I'd not noticed the Medusa outside Tate Britain before. Henry C. Fehr's The Rescue of Andromeda isn't the only depiction I've seen in which Perseus and the woman's head he brandishes look identical – I don't know the reason for that (and I haven't bought Natalie Haynes' new book yet, so it might get explained there) – but it's the only depiction I've seen in which Medusa's hair is bound. I suppose that's a sensible precaution, although it's possible Fehr just couldn't be bothered with all the snakes. It's odd that Perseus is also holding a sword though: he's about to turn a sea monster into stone, what was the plan?

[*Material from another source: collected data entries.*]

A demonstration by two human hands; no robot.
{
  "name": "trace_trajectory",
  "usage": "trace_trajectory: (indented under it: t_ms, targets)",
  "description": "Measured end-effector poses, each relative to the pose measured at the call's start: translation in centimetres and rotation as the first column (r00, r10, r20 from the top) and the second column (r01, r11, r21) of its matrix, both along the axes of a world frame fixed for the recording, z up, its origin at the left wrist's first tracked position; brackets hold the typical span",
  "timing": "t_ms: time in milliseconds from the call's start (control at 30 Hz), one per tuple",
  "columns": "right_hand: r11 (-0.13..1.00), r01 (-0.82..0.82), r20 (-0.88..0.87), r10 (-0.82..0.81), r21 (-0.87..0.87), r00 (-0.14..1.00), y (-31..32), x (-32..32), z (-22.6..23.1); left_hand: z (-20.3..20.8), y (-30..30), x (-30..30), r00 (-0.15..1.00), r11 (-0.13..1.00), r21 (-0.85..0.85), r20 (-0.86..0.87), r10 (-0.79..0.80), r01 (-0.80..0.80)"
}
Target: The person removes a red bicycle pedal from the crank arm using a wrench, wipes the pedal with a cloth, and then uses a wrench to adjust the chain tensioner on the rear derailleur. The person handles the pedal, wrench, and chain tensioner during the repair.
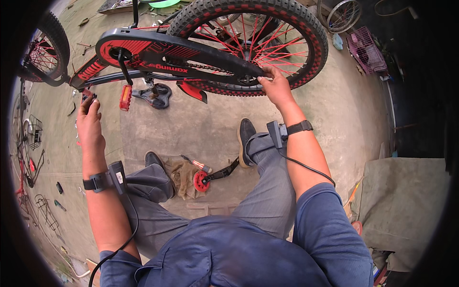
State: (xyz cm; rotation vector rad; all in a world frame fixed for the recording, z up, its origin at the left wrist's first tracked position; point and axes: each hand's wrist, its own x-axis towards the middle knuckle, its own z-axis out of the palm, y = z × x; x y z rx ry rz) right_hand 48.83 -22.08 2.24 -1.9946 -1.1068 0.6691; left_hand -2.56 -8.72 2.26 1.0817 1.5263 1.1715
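Observation:
An upside-down bicycle with a black and red frame (91, 68) stands before me, its black saddle (160, 97) at the floor. My right hand (277, 90) is at the axle end of the long chain guard (143, 45), beside the rear wheel (321, 43). Thumb and fingers are closed there; what they grip, if anything, is hidden. My left hand (91, 126) is raised left of the red pedal (125, 97), its fingertips pinched together around a small dark piece that I cannot make out. The black crank (124, 69) joins that pedal to the chain guard.
Between my shoes lie a brown cloth (184, 174), a striped-handled brush or tool (201, 166) and a red wheel (201, 182) on a black arm. Tools and wire racks (35, 130) are scattered at left. A pink crate (367, 50) and a loose wheel rim (345, 16) stand back right.

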Motion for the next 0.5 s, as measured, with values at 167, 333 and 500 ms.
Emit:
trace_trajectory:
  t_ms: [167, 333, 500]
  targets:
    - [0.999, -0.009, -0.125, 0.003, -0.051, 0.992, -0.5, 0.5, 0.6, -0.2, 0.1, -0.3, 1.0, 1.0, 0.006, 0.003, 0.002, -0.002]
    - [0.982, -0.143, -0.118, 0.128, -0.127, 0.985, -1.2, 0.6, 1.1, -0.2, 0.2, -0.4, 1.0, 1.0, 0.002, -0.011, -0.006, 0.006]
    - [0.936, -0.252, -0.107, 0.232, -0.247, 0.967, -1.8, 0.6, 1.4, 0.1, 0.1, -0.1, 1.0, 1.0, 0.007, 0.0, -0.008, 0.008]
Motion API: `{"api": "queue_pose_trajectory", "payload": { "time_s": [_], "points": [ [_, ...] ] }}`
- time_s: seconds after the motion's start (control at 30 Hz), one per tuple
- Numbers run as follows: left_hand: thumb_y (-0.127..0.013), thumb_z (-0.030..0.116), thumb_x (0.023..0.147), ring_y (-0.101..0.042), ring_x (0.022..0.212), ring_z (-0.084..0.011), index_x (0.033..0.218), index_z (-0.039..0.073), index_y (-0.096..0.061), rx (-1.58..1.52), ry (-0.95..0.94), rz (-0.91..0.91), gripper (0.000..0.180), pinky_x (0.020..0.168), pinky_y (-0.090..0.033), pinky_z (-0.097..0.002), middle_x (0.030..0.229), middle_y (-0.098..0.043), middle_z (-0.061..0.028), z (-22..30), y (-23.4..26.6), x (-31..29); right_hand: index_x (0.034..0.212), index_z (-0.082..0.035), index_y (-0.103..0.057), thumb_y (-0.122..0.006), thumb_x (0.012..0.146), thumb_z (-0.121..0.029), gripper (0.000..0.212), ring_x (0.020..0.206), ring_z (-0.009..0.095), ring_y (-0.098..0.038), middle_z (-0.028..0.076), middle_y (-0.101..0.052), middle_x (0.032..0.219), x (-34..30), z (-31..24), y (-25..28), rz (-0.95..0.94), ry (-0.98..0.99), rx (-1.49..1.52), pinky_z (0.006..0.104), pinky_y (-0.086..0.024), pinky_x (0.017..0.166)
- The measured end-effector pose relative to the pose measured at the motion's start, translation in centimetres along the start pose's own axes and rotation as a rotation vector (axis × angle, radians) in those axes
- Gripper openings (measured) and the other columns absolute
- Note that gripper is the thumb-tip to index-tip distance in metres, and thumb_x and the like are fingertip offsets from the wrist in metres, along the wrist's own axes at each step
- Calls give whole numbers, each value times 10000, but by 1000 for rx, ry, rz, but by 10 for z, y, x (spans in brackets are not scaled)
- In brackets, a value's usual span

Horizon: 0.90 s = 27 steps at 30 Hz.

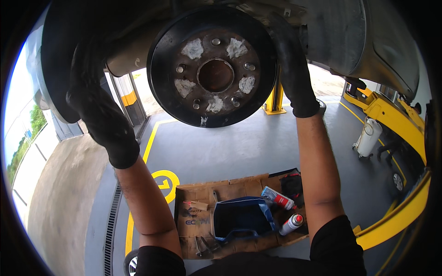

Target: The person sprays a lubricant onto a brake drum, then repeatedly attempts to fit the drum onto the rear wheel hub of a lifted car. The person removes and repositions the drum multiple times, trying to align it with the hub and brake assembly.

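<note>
A black brake disc (159, 83) hangs upright under the raised car, its centre rusty brown with wheel studs and whitish patches around the hub hole (215, 76). My right hand (292, 64), in a black glove, reaches up along the disc's right edge. Its fingers stretch upward into the shade; whether they touch the disc I cannot tell. Also gloved in black, my left hand (99, 108) is raised beside the grey body panel (51, 69) at the left, apart from the disc. Its fingers point up, and dark shadow partly hides them. I see nothing held in either hand.
Below lies a flattened cardboard sheet (195, 230) with a blue tray (244, 237), two spray cans (278, 198) (292, 224) and several hand tools (202, 246). Yellow lift arms (396, 122) curve along the right, near a white tank (367, 138). A floor drain (111, 232) runs at left.
</note>
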<state>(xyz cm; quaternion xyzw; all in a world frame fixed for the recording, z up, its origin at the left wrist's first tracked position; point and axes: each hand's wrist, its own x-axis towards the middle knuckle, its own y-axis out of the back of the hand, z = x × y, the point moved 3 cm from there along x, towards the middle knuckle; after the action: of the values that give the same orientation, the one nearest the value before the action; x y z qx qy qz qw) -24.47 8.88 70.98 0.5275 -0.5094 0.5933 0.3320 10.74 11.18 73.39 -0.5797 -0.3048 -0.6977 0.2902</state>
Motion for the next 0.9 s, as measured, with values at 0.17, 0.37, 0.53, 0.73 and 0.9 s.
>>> {"api": "queue_pose_trajectory", "payload": {
  "time_s": [0.17,0.37,0.53,0.73,0.9],
  "points": [
    [-229,517,1157,-393,1552,-329,1618,42,-396,58,-135,56,683,1299,-244,-423,1637,-458,-195,0,-24,3,1579,16,-408,-370,1141,-333,561,1523,331,-398,217,-443,1615,25,-55,43,202,245,346,441,-279,1273],
    [-196,644,1107,-347,1570,-373,1642,33,-339,135,-96,-5,824,1298,-266,-501,1675,-384,-218,11,-27,37,1553,-84,-453,-663,1056,-168,547,1444,320,-509,221,-495,1556,-4,13,-30,147,281,-412,452,-481,1155],
    [-191,613,1111,-372,1555,-391,1659,36,-289,-47,-20,-105,802,1276,-311,-520,1697,-333,-232,7,11,38,1570,46,-411,-445,1128,-146,483,1494,357,-438,225,-483,1587,-13,57,-17,153,92,89,428,-318,1255],
    [-297,529,1144,-433,1524,-369,1564,40,-475,-126,135,49,668,1291,-268,-490,1625,-465,-216,-34,-21,-30,1523,-84,-538,-758,985,-164,586,1396,324,-572,184,-563,1515,16,47,-21,-190,308,-423,390,-505,1133],
    [-551,330,1115,-556,1425,-329,1502,5,-551,203,-79,-63,505,1189,-427,-433,1536,-561,-223,-43,-57,-58,1494,-55,-587,-537,1108,-232,427,1319,241,-623,128,-597,1496,8,49,-38,-130,-131,312,353,-494,1101]
  ]
}}
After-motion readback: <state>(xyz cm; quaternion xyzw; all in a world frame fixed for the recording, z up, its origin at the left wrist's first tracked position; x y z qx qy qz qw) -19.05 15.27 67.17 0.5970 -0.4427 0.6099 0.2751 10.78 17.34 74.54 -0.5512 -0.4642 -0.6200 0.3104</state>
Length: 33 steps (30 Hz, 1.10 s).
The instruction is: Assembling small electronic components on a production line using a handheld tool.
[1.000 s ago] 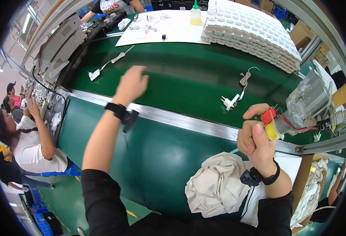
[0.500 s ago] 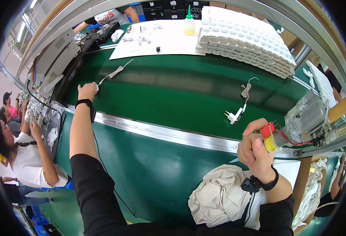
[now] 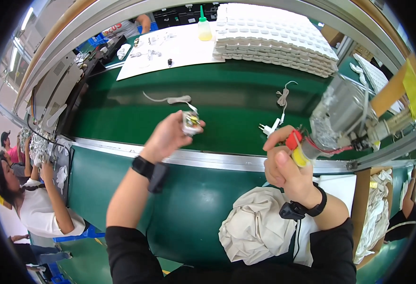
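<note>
The held plug [image 3: 192, 123] looks unfinished: the face turned to the camera has no cover, and metal and coloured parts show inside it. It is lifted above the belt [image 3: 231, 109], with its bundled cord [image 3: 177, 100] trailing toward eleven o'clock. At three o'clock from it, the loose plug [image 3: 271, 128] lies on the belt with its pins pointing to nine o'clock, not picked up; whether its casing is open is too small to tell. So one piece is in hand and one lies untouched.

The left hand [image 3: 172, 135] is closed on the held plug, fingers along its far side and thumb nearer, leaving the bare face in view. The right hand [image 3: 288, 170] is half curled, index finger crooked, at the red-and-yellow nozzle [image 3: 300, 157]; whether it grips this or only rests against it, I cannot tell. The nozzle joins a clear tub [image 3: 342, 102] at one o'clock from that hand.

At seven o'clock from the right hand, a cloth [image 3: 256, 225] lies heaped on the counter [image 3: 184, 213]. White trays [image 3: 274, 38] are stacked between one and two o'clock from the held plug.
</note>
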Available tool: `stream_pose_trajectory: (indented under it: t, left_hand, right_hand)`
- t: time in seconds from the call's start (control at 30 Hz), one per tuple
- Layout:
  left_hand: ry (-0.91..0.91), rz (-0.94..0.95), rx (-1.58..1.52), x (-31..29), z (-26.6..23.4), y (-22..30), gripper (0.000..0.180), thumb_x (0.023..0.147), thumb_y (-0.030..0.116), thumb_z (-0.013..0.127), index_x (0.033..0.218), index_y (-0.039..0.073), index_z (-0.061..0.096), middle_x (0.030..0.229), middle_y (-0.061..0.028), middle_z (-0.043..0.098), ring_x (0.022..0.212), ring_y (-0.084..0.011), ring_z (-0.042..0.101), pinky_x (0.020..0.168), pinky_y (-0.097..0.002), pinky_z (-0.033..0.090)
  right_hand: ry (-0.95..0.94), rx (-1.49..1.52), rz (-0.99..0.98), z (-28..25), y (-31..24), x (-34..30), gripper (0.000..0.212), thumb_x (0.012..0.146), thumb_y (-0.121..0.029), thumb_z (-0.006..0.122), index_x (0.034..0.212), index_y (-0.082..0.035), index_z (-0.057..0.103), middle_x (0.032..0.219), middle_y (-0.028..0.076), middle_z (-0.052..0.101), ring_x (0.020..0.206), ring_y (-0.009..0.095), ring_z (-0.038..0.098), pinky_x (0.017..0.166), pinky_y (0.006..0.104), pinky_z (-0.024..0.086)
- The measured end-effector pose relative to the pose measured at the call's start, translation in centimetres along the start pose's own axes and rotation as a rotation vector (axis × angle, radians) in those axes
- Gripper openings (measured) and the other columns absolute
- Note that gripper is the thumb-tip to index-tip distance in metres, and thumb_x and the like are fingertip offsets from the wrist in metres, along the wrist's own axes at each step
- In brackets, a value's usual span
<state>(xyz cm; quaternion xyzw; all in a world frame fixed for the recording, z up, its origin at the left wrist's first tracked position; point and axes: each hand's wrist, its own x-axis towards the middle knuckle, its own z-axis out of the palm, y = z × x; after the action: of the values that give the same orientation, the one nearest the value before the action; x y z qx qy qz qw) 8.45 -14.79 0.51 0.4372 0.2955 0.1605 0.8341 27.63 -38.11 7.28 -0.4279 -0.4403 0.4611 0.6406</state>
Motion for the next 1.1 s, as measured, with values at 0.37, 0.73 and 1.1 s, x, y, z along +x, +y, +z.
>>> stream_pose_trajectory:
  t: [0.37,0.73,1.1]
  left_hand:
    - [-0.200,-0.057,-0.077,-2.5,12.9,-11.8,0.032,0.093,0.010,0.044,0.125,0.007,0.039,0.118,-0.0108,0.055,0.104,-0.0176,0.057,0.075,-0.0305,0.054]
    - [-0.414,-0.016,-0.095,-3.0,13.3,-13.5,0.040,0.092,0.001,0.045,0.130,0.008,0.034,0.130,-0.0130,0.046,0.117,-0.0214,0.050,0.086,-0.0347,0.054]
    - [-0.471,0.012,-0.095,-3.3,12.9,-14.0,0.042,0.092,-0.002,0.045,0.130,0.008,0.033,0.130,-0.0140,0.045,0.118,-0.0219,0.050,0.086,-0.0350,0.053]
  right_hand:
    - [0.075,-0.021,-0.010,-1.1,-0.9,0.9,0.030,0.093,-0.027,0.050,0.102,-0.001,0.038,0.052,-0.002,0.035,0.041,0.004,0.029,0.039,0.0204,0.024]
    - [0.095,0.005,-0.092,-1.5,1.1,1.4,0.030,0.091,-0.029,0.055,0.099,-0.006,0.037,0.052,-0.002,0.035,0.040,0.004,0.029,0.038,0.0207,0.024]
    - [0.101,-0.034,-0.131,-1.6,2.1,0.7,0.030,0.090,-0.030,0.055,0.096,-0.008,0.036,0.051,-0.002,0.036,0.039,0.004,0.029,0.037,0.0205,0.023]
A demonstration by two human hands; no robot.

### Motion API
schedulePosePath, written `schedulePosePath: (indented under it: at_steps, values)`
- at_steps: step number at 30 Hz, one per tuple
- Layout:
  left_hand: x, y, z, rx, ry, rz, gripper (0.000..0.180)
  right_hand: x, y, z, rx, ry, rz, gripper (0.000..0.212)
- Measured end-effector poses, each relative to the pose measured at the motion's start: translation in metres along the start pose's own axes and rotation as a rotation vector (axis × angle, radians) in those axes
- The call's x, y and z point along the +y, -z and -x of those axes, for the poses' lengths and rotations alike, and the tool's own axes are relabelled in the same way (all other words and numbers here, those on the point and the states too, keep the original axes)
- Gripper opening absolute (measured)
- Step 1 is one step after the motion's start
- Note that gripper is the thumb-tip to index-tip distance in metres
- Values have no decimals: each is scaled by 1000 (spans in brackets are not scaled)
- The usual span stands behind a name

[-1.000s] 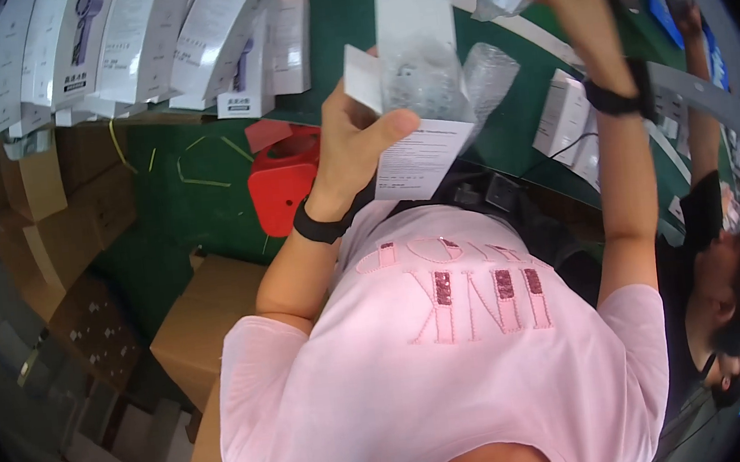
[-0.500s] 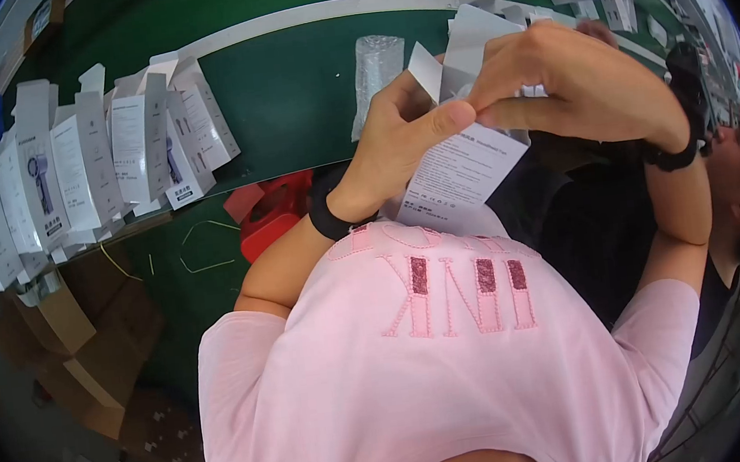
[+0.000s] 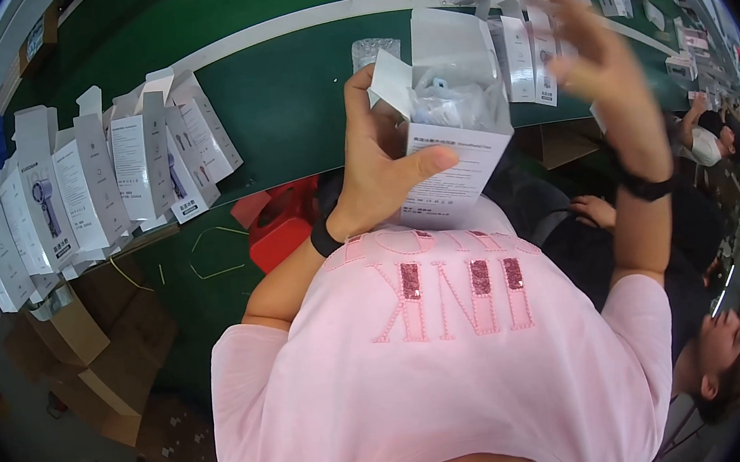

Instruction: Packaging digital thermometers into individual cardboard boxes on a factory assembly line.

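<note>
Head view. The left hand (image 3: pixel 377 172) gripped a white carton (image 3: pixel 456 145) at the centre of the frame, thumb pressed across its printed front panel and fingers wrapped behind it. The carton was held upright above the pink shirt (image 3: pixel 454 348), its top flaps (image 3: pixel 448 33) standing open. Inside the mouth sat a clear plastic bag (image 3: pixel 451 101) with a pale item in it; the item's kind could not be told. The right hand (image 3: pixel 590 50) was raised at the upper right, apart from the carton, fingers spread and holding nothing; it was blurred.

A green conveyor belt (image 3: pixel 293 104) ran across the upper frame. A row of white cartons (image 3: pixel 104 187) leaned along its near edge at the left, and more cartons (image 3: pixel 523 52) stood just behind the held one. A red bin (image 3: pixel 284 231) sat below the belt, with brown cardboard boxes (image 3: pixel 84 342) at the lower left.

Judged step: packing, with the bagged contents seated and the carton not yet closed. The next move called for the free hand to return to the carton mouth, press the bag below the rim, and fold the flaps down while the left hand kept the carton steady.
</note>
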State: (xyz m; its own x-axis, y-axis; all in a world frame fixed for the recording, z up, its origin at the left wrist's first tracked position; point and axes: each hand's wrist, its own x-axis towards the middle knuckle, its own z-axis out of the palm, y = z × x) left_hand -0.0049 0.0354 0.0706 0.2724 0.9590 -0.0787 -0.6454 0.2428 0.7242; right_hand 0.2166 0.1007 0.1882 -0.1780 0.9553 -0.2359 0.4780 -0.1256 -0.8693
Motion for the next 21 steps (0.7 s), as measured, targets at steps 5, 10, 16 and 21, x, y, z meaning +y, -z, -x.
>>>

Similarly bound and held at arm's length, I realised, is the head in the centre of Francis Bacon's Three Studies for Figures at the Base of a Crucifixion. Not "the Crucifixion" I now note. According to Bacon they're Furies: raging demons from Greek Tragedy broken into the Christian Iconography of a triptych. The artist decided in 1944 that pity was no longer enough I guess. Every time I walk into that room of the Tate I'm fifteen again, seeing those girning horrors in that orange boom for the very first time, and recognising the one in the middle from Swamp Thing's first trip to Hell. "Flutch" Alan Moore called him in that. Pencils by Stephen R. Bisette. Inks by John Totleben. Outside of comics I suppose it's odd for a drawing to have two artists, but I looked at those drawings a lot.
Another triptych was playing in the dark round the corner: John Akomfrah's gorgeous The Unfinished Conversation, a study of the immigrant intellectual life of the Stuart Hall who didn't present It's A Knockout. And thread through the whole building, Hew Locke's mighty Procession. Two new highlights. I can't remember when I last spent as long there – I went Monday; it might be where I picked up the bug – I really recommend going.